Many SMEs believe shifts in the federal government's export focus could help encourage businesses to engage in export, including 59 per cent that say the government is not investing in the right places to drive Canada's exports and 57 per cent that believe the government's export-oriented decisions are focused on benefitting large corporations.
"Global trade can often seem daunting to some SMEs, so many are looking to government officials to make the process easier and less risky," said Tierney, noting that 69 per cent of SMEs say they have no intention of ever going global.
Most SMEs were closely split about the industries into which they believe the government should be investing to drive exports, which include clean/green tech (35 per cent), new/computer technology (39 per cent), natural resources (31 per cent) and post-secondary education and training (30 per cent). However, only 21 per cent felt more investment should be funnelled into traditional manufacturing.
Interestingly, most of the SMEs surveyed appear to be shielded from some of the more dramatic economic changes in recent years, including the influx of foreign competitors, the rising cost of fuel and the rising value of the Canadian dollar.

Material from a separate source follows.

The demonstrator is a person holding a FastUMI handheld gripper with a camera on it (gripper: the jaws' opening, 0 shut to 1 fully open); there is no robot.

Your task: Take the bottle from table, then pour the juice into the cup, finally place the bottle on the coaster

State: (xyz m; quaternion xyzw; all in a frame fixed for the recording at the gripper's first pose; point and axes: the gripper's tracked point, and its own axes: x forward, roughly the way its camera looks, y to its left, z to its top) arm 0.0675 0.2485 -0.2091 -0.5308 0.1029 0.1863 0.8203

In fact, 63 per cent of SMEs say foreign competition has had no impact at all on their business while 54 per cent say they have been equally unaffected by the rising loonie and 69 per cent say they have not had to alter their business strategy to account for the rising cost of fuel. However, 25 per cent say the recent strength of the loonie has made it more economical for them to buy supplies and materials from outside the country, while 11 per cent say the high loonie has made their products too expensive to sell in international markets.
"Due to their reluctance to go global, many Canadians SMEs have been generally insulated from some of the harsher effects of the recent recession," said Tierney. "While that may seem like a benefit at this moment, many of these businesses are limiting their growth potential and setting themselves up for competitive disadvantage in the long term."
Tierney notes that while many SMEs associate less risk with less loss, their overseas counterparts are playing by the motto of "little risk-little reward" and are making leaps and bounds to secure a foothold in international markets.
As the country head of one of the world's largest supply chain management and logistics companies, Tierney notes the EDC's projections for 2012 and beyond are a telling sign that things are changing and says Canadian SMEs should jump on the global bandwagon.
The Vision Critical / Angus Reid Public Opinion survey was conducted from May 26 to June 2, 2011 among 546 randomly selected Canadian adults who own a small- to medium-sized enterprise (SME) and are Angus Reid Forum panellists. The margin of error—which measures sampling variability—is +/- 4.19%. Discrepancies in or between totals are due to rounding.